Your response should contain every line from the data below that holds the string "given".

[Dataset records — start]

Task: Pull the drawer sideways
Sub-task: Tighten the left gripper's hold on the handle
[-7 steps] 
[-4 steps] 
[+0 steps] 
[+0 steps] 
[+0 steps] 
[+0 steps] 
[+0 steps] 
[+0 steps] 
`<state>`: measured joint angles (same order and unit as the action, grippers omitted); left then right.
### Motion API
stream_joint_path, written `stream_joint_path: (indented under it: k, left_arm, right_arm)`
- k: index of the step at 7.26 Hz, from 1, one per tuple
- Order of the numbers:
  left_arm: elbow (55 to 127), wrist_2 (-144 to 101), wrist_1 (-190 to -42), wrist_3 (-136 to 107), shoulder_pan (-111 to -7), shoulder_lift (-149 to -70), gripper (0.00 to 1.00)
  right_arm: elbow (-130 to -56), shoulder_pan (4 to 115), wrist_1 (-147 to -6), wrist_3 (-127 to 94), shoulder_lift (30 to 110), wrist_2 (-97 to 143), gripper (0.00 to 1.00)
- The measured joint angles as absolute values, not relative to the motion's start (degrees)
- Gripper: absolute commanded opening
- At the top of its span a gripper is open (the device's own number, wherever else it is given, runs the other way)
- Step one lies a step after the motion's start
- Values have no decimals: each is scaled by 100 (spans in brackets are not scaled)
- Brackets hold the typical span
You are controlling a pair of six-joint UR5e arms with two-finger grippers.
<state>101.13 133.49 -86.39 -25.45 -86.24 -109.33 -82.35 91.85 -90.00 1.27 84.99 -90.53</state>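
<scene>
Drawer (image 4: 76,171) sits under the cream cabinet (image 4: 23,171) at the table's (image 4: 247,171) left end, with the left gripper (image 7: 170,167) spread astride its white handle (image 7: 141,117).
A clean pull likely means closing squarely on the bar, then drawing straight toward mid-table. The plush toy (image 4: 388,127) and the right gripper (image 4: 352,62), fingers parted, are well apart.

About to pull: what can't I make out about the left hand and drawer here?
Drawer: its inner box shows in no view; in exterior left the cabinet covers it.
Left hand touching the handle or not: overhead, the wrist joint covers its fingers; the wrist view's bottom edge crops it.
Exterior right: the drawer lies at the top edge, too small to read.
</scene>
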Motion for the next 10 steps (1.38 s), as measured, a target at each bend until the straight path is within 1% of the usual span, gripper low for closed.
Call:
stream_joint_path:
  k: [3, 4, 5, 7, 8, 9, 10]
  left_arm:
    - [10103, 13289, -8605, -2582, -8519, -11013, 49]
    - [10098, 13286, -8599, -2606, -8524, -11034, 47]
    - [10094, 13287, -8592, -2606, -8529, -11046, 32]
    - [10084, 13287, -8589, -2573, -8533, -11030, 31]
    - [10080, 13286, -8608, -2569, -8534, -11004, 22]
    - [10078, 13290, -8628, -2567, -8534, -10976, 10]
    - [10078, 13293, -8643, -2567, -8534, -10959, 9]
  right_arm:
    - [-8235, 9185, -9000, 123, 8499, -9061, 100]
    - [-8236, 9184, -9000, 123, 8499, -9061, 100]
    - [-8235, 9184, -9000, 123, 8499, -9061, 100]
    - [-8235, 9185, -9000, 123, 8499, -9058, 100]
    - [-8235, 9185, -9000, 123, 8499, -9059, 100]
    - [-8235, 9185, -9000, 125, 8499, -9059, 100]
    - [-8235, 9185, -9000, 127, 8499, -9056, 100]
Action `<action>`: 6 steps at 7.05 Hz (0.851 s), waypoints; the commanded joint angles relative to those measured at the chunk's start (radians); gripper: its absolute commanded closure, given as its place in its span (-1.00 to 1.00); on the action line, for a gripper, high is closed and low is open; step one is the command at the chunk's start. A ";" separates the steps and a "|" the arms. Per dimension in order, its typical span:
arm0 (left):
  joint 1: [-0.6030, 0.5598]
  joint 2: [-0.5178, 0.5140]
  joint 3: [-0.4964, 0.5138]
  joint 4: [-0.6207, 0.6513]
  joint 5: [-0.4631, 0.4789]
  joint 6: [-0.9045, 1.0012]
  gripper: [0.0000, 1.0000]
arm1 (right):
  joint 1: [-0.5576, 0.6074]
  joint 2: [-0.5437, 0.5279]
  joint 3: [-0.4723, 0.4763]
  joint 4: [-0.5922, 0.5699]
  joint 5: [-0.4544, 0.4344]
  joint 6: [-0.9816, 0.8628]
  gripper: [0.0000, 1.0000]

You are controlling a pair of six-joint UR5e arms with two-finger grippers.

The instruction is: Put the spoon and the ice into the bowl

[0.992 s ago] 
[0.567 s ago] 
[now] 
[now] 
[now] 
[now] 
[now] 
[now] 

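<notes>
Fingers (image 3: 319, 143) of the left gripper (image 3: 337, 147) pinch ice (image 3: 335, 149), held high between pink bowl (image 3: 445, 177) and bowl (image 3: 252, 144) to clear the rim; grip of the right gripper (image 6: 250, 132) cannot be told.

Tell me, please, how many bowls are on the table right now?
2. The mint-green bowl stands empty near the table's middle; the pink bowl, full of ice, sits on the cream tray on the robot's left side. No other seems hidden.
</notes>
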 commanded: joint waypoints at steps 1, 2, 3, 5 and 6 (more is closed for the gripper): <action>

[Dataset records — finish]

> _Exercise result_
- At the top of its span a gripper is open (the device's own number, wherever else it is given, runs the other way)
Action `<action>`: 6 steps at 7.05 Hz (0.851 s), waypoints; the commanded joint angles relative to those measured at the chunk's start (radians); gripper: its absolute commanded closure, given as its place in its span (-1.00 to 1.00); on the action line, for a gripper, high is closed and low is open; step one is the command at the chunk's start. A ";" separates the steps and a "|" the arms. Per dimension in order, its typical span:

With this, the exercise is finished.